The character Benioff, Weiss and co-creator and co-showrunner Alexander Woo created for Bradley — Jack Rooney, part of the “Oxford Five” of college friends and scientists at the center of the series — may not, on its face, seem all that flattering. Jack is brash and blunt, telling his university mates they’re foolish for not abandoning their promising academic careers like he did to pursue their fortune in the private sector (in Jack’s case, as a snack food magnate). But Bradley found the comparison “very flattering.”
“He’s the character that mostly plows his own furrow,” he says of Jack. “A little bit like me, he’s come from a working-class background, and he’s over-achieved in life. As a result, he’s determined to look everybody in the eye and not do what he’s told.”
While Bradley does see several major parallels between himself and Jack — “We cut people down if we suspect they’re starting to believe in their own bullshit,” he says — there are some differences. “Jack is the side of myself that I’d like to be all the time.
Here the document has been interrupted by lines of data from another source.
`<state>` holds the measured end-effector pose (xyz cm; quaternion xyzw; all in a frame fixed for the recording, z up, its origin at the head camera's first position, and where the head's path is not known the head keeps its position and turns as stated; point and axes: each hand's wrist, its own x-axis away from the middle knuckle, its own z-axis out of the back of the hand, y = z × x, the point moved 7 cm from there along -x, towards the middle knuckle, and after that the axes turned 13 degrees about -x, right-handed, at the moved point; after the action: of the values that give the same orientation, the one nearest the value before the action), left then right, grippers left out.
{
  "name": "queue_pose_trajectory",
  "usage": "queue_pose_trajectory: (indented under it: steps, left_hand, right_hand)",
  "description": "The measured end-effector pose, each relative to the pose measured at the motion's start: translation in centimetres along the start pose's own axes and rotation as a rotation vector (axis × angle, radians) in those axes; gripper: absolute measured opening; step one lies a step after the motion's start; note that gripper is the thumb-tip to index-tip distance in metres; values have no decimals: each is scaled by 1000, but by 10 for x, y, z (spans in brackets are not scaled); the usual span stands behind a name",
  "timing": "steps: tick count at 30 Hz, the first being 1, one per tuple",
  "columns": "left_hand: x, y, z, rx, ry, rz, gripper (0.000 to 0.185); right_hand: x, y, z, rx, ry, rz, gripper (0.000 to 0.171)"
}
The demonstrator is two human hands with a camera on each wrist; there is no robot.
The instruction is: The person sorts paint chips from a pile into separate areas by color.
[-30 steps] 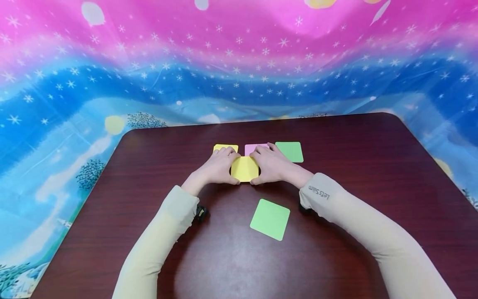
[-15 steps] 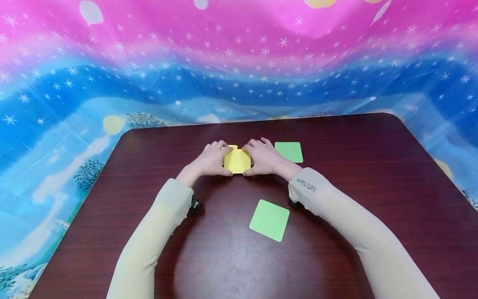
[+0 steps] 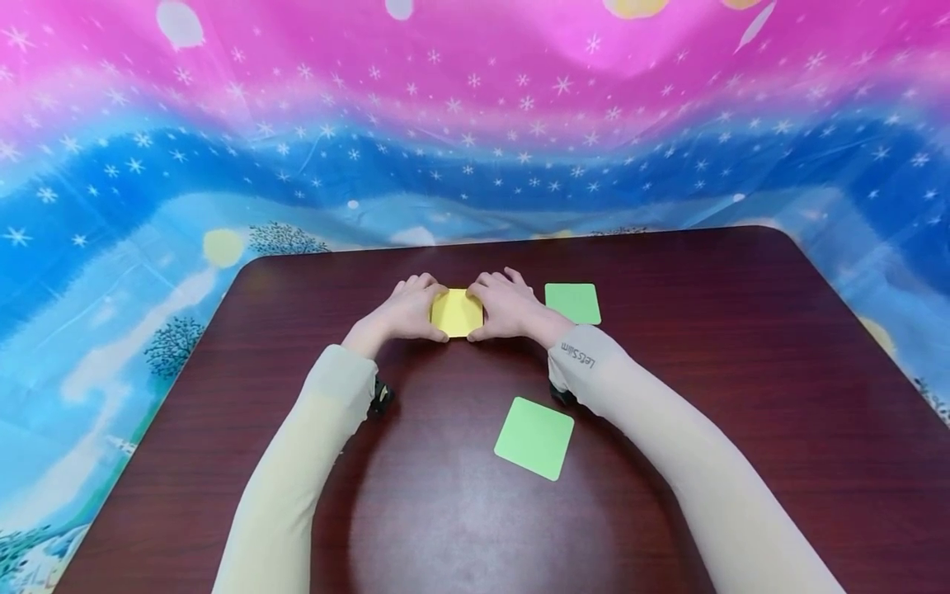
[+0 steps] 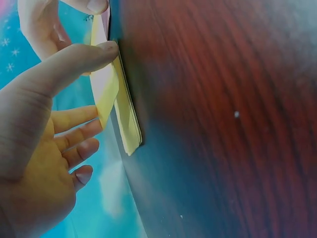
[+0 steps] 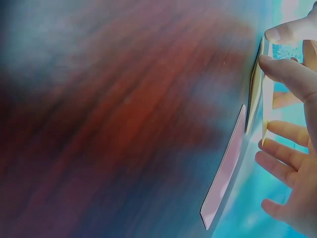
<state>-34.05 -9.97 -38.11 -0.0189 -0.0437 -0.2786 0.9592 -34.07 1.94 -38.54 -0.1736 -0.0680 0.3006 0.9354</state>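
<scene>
Both hands hold a square yellow card [image 3: 456, 313] by its opposite sides, toward the back of the table. The left hand [image 3: 408, 309] pinches its left side between thumb and fingers. On the right side, the right hand [image 3: 508, 307] grips it the same way. Just below it, a short stack of yellow cards [image 4: 128, 124] lies on the table in the left wrist view, with a narrow gap between them. A pink card [image 5: 225, 173] lies beside the stack in the right wrist view; in the head view the right hand hides it.
A green card [image 3: 573, 303] lies at the back, right of the right hand. Nearer the person, another green card [image 3: 534, 439] lies turned at an angle. The dark red-brown table [image 3: 297, 305] ends at a patterned pink and blue cloth [image 3: 475, 124].
Both hands have carried the yellow card left and farther back, from in front of the pink card to over the yellow one, which it now covers in the head view. The green cards stay put.
</scene>
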Motion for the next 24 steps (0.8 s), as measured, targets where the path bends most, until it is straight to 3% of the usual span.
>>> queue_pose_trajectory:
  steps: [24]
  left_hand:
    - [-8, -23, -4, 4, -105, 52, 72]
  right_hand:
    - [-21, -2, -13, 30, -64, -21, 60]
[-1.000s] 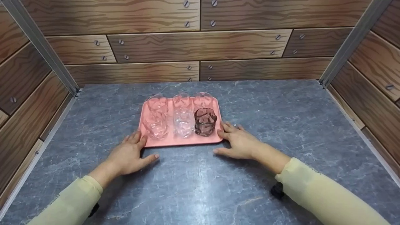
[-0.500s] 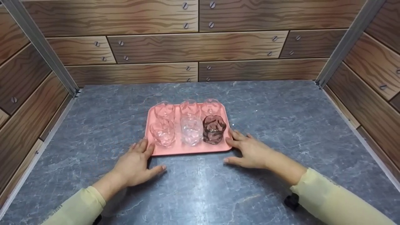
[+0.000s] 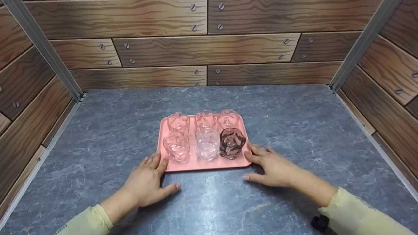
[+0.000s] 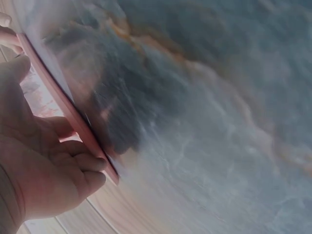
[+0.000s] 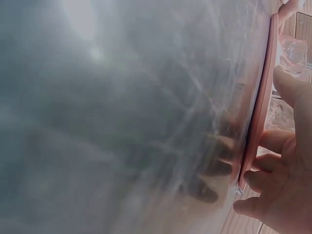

I do worry if I’ve said the wrong thing. Jack doesn’t mind the consequences of what he says if he believes it to be true. It was very freeing, actually.”
Of course, Bradley also hasn’t found himself, unlike Jack, inside a hyper-realistic virtual reality game used as a recruiting tool for an alien race hoping to colonize Earth in roughly 400 years. Shooting these sequences — often on a completely green-screen set — required Bradley to imagine himself in the barren desert environment Jack is supposed to be inhabiting.
“When you’re a kid, you can imagine that you’re anywhere you want to be,” he says. “As you get older, you just become more self-conscious. You have to unlearn a lot of those barriers that you’ve put in place and contact a childlike side of your imagination.”
The VR game places each user into a historical period, and in period clothing, from their specific cultural background — which, in Jack’s case, is 16th century England. “It was a strange, split personality thing, to suddenly be in a period scene, but still play in 21st century mentality. I did, I think, seven costume fittings for a completely made-to-measure costume that’s on screen for probably less than a minute.”
That’s not the strangest aspect of the VR sequences, either. To enter the game on the show, the character must put on a sleek, chrome helmet that covers their eyes, creating an experience that Bradley calls “one of the most unsettling things that’s ever happened” to him.
“You start to look into your own eyes from half-an-inch away,” he says. “It’s a bit like you’re staring right into your soul. You can’t see anything else but your eyes.” If Bradley hadn’t already felt a kinship with his character before, staring into Jack Rooney’s eyes — or having Jack Rooney stare back at him — certainly clinched it.